Furkan Işın (Mcgill University)
“Rūmuñ İbn-i Sīnāsı”: ” Kemālpaşazāde ve 16. Yüzyıl Osmanlı İmparatorluğu’nda Fikri Cereyanlar

16. yüzyılın başları çeşitli bilimsel geleneklerin senteziyle yeni fikri yazı türlerinin Osmanlı bağlamına uyarlandığı Osmanlı fikir tarihi için kritik bir dönemdi. Bu proje dönemin önde gelen alimlerinden biri olan Kemālpaşazāde (ö. 1534) aracılığıyla bu dönemi araştırmyı amaçlıyor. Tarihçi, şeyhülislam, ilahiyatçı, feylezof ve hukukçu olarak nam salan Kemālpaşazāde’nin eserleri, çeşitli entelektüel geleneklerin birleşimini temsil eder.

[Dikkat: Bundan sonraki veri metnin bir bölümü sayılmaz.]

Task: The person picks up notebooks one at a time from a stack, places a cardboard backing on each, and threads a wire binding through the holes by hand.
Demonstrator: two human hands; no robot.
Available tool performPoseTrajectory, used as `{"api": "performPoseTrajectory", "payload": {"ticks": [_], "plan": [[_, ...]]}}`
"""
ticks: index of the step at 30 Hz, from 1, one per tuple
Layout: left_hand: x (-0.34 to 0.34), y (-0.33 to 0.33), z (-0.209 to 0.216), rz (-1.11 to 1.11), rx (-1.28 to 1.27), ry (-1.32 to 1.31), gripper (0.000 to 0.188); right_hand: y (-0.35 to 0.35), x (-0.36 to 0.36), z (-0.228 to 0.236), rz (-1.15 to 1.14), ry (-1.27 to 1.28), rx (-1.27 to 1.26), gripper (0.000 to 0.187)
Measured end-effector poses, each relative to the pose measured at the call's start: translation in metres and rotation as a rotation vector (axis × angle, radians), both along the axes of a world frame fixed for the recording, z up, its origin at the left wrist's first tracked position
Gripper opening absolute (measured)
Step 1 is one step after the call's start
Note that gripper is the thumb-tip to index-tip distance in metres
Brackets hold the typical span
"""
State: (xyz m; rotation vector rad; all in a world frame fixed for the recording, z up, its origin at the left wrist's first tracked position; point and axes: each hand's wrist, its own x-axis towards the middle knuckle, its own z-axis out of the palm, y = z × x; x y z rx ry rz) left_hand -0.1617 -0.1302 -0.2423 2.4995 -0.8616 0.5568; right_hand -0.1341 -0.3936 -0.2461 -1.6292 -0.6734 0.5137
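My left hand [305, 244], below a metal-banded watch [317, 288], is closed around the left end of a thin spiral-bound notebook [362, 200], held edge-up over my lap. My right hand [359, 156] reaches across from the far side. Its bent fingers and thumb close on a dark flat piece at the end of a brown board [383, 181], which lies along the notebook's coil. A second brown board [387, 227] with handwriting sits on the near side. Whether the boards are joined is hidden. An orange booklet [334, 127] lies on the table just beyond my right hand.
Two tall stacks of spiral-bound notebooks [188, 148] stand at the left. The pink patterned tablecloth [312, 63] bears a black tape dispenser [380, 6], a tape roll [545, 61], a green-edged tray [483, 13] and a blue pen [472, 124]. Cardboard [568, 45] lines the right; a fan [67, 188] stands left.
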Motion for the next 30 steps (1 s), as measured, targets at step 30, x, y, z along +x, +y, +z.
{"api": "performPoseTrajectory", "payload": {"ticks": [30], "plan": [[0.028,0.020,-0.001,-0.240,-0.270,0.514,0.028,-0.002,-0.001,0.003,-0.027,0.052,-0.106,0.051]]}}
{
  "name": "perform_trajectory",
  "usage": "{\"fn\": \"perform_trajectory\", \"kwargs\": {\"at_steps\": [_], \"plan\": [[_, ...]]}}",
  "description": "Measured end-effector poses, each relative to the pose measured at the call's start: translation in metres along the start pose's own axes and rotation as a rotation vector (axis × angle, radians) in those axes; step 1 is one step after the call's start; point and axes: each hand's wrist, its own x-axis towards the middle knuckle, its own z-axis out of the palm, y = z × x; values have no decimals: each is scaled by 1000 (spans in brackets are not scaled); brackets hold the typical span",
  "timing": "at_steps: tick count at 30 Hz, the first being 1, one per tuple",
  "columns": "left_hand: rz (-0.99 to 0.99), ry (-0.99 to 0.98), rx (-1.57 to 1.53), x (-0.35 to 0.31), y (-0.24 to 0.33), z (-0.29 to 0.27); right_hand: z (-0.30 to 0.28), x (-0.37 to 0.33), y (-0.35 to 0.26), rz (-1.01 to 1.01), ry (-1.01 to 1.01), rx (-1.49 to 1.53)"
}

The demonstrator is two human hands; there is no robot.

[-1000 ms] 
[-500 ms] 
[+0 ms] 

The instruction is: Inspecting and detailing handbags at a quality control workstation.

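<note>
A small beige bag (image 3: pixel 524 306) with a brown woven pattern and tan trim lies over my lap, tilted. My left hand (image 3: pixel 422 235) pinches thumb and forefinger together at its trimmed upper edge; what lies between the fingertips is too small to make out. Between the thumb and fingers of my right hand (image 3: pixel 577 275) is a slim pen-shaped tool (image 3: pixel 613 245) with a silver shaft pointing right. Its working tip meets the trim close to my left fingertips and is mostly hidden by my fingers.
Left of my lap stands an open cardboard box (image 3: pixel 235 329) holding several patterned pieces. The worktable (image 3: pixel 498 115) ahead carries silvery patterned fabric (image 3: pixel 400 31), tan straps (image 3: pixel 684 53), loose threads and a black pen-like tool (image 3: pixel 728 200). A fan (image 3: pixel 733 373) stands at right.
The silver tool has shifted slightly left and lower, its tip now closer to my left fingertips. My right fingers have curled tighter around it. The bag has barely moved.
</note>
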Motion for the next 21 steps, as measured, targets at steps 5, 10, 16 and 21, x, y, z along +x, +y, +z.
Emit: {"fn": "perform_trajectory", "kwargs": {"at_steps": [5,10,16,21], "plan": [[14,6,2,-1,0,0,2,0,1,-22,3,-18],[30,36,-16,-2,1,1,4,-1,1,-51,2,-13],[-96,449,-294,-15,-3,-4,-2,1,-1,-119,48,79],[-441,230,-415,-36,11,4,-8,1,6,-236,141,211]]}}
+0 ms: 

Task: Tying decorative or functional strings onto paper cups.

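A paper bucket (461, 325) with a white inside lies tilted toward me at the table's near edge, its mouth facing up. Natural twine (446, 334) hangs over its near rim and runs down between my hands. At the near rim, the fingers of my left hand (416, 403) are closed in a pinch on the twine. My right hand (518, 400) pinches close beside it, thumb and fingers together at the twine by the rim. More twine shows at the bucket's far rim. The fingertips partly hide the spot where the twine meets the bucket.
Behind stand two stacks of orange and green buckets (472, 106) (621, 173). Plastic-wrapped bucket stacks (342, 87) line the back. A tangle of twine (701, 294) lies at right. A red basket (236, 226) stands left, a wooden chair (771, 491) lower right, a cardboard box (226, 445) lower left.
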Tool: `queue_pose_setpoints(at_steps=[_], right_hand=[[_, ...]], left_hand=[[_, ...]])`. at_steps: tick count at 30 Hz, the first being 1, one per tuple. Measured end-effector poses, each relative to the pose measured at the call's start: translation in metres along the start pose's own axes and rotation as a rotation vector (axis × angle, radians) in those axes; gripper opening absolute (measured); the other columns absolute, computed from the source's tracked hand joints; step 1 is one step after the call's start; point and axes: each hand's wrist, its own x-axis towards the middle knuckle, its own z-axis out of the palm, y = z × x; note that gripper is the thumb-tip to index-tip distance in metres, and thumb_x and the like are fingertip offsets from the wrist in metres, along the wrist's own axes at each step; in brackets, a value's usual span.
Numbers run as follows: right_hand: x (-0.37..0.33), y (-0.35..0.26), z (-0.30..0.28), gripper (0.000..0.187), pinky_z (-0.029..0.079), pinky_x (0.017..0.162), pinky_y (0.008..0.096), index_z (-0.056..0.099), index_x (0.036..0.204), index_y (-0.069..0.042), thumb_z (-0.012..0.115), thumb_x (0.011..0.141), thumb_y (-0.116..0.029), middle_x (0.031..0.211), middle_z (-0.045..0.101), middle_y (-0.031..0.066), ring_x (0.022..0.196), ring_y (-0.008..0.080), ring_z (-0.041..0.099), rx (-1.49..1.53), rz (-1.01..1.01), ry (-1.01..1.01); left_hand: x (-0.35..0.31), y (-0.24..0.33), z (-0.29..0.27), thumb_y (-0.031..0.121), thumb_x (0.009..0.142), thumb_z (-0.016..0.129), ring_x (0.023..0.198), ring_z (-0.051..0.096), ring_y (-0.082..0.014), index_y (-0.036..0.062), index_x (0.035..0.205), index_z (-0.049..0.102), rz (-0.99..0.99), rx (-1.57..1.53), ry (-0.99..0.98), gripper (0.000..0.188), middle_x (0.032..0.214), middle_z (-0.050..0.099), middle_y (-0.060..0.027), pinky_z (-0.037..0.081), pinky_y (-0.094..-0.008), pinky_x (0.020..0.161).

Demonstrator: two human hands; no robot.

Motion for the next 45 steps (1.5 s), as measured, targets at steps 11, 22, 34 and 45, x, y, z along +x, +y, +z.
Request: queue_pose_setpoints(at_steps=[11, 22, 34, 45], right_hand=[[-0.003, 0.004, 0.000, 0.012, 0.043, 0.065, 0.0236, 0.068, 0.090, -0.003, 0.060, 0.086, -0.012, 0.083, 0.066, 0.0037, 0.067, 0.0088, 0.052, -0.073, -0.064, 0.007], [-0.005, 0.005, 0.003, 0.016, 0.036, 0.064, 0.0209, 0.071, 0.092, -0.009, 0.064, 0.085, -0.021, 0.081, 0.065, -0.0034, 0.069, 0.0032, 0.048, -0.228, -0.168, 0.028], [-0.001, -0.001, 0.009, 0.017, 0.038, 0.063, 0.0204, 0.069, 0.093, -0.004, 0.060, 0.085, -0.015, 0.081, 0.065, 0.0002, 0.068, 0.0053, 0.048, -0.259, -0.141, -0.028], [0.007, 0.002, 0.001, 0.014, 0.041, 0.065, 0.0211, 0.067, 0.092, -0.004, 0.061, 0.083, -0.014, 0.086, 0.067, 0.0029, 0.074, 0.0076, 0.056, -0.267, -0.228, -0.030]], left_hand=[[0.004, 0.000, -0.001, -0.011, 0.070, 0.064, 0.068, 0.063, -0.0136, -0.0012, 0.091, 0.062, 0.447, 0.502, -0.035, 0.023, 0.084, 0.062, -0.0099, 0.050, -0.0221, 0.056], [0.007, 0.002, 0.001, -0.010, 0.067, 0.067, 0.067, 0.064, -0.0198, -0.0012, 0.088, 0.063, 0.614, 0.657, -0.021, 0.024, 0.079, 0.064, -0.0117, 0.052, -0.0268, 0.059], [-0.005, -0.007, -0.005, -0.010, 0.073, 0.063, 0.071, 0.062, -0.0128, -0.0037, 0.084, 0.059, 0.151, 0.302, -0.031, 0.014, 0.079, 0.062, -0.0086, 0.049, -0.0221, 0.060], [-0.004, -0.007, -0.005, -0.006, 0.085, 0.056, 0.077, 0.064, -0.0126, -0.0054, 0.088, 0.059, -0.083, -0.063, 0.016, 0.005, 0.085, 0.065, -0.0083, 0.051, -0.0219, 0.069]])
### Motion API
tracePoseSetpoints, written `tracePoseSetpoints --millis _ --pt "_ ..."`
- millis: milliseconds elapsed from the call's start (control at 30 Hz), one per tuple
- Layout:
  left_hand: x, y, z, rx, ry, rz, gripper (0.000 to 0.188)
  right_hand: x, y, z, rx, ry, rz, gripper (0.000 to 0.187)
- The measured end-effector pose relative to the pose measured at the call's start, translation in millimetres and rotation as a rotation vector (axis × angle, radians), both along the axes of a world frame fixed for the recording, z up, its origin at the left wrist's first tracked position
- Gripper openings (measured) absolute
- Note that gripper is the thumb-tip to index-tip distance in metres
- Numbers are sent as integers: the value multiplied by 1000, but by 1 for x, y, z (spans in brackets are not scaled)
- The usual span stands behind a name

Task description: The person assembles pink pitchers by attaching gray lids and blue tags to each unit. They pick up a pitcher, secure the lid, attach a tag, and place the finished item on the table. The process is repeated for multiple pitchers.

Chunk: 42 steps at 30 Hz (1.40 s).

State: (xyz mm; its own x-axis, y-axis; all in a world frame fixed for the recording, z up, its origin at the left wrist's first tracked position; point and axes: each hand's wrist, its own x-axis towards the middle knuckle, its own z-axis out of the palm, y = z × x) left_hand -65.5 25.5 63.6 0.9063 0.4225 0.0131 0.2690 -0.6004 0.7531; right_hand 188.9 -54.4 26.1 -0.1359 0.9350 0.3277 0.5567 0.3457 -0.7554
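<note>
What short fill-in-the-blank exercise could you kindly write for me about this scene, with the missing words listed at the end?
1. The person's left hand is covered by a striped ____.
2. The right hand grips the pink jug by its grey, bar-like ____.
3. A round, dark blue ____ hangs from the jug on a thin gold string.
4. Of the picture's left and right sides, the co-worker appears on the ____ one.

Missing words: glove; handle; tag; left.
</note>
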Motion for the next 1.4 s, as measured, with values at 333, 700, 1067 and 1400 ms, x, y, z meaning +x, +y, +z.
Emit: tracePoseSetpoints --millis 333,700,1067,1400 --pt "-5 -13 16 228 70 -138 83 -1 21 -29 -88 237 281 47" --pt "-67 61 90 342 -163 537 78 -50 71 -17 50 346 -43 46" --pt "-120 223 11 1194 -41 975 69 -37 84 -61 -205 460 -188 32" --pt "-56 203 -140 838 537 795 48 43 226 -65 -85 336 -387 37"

ʿUlemā-yı Rūmuñ İbn-i Sīnāsı olarak anılan Kemālpaşazāde, İbn Sīnā (ö. 1037) felsefesinin Osmanlı entelektüel çevrelerine yayılmasına öncülük etmiştir. Kemālpaşazāde’yi yeni fikri türlerle temas ettiren İran ve Memlük topraklarındaki alimlerle olan etkileşim buna zemin oluşturmuştur. Bu etkileşim, onun tarih yazımındaki başyapıtı olan Tevārīḫ-i Āl-i ʿOsmān‘ın şekillenmesinde de önemli bir rol oynamıştır. Bu eserde, Kemālpaşazāde, Türk-Moğol, İslami ve İrani hükümdarlık modellerinin terkibinden Osmanlı egemenliğinin vizyonunun Türkçe bir ifadesi meydana getirmiştir. Çokdisiplinli ve bütüncül bir yaklaşımla, metin analizi, arşiv araştırması ve tezkirelerin incelenmesini içeren bu proje, Kemālpaşazāde’nin farklı disiplinlerdeki eserlerini ve bu alanlar arasındaki geçişkenliği tahlil ediyor. Böylece, Osmanlı entelektüel gelişmelerine dair anlayışımızdaki bir boşluğu doldurmayı ve bu dönemde Osmanlı ilmini şekillendiren bölgeler arası etkileşimleri de araştırarak İslami ve İranî çalışmalara katkıda bulunmayı hedefler.